House Minority Leader Hakeem Jeffries visited Delaney Hall on May 31 and stated: “The conditions of confinement we witnessed firsthand and discussed with approximately two dozen detainees at the Delaney Hall detention centre shock the conscience. Immigration enforcement in this country should be fair, just and humane. The Trump administration is doing the exact opposite.”

Analysis and Implications

The policy change does not violate the 2018 congressional mandate requiring ICE to report in-custody deaths to Congress within 90 days, but it removes an additional layer of oversight that specifically targeted deaths linked to inadequate care in detention. Eliminating post-release reporting will make official death statistics appear lower without any actual improvement in conditions.

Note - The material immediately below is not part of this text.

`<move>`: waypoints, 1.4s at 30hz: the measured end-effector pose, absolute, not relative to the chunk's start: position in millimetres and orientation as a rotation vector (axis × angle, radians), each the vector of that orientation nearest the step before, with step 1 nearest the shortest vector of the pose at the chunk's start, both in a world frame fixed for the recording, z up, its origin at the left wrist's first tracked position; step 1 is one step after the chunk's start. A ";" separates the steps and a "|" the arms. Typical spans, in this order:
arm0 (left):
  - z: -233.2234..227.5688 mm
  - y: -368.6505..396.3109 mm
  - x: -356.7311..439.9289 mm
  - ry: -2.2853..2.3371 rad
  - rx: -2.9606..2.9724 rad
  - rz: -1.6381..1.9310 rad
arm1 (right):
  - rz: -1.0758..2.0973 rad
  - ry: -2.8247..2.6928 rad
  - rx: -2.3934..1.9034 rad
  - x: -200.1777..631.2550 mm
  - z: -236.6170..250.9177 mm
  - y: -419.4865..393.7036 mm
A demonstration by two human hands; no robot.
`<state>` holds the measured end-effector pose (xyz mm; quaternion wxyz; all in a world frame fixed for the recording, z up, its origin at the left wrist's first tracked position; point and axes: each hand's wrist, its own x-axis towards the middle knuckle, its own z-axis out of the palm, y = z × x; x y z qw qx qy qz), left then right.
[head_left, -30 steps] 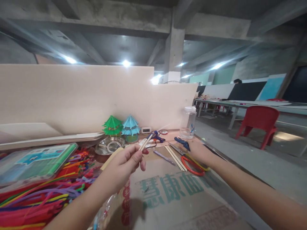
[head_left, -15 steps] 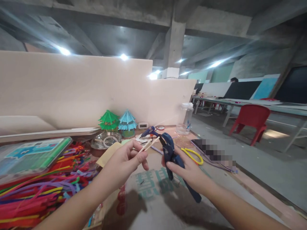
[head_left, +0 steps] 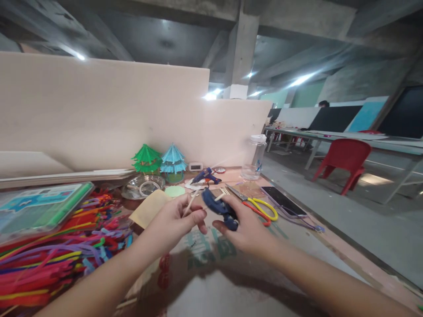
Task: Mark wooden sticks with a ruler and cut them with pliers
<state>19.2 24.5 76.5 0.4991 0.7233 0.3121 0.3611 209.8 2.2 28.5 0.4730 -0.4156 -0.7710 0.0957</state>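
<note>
Risk: stick slips or snaps off-mark, fingertips close to cutter.
Left hand (head_left: 175, 220) pinches thin wooden stick (head_left: 189, 205); right hand (head_left: 243, 224) grips blue cutter (head_left: 218, 208), nose touching the stick just beyond the left fingertips. Loose pinch could let it twist.

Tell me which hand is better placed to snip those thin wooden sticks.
Probably the right hand: it grips the blue cutters, whose head meets the wooden sticks. The left hand is occupied pinching those sticks.
</note>
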 end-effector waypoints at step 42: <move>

Transparency concerns are further amplified by the fact that DHS Acting Assistant Secretary Lauren Bis told AP on June 2 that no detainees died in May 2026 — the first death-free month since November — without disclosing that the reporting policy had been changed.

What’s Next

With 18 deaths already recorded in the first five months of 2026, ICE is on pace to set a new record for detainee fatalities. The elimination of post-release death reporting raises critical questions about accountability: How many deaths will now go unreported? Will Congress investigate or attempt to reverse the policy through legislation? And will advocacy groups pursue legal action to challenge the change?

As the Trump administration continues its mass detention policies, the rollback of this reporting requirement represents a significant reduction in transparency at a time when scrutiny of ICE detention conditions has never been higher.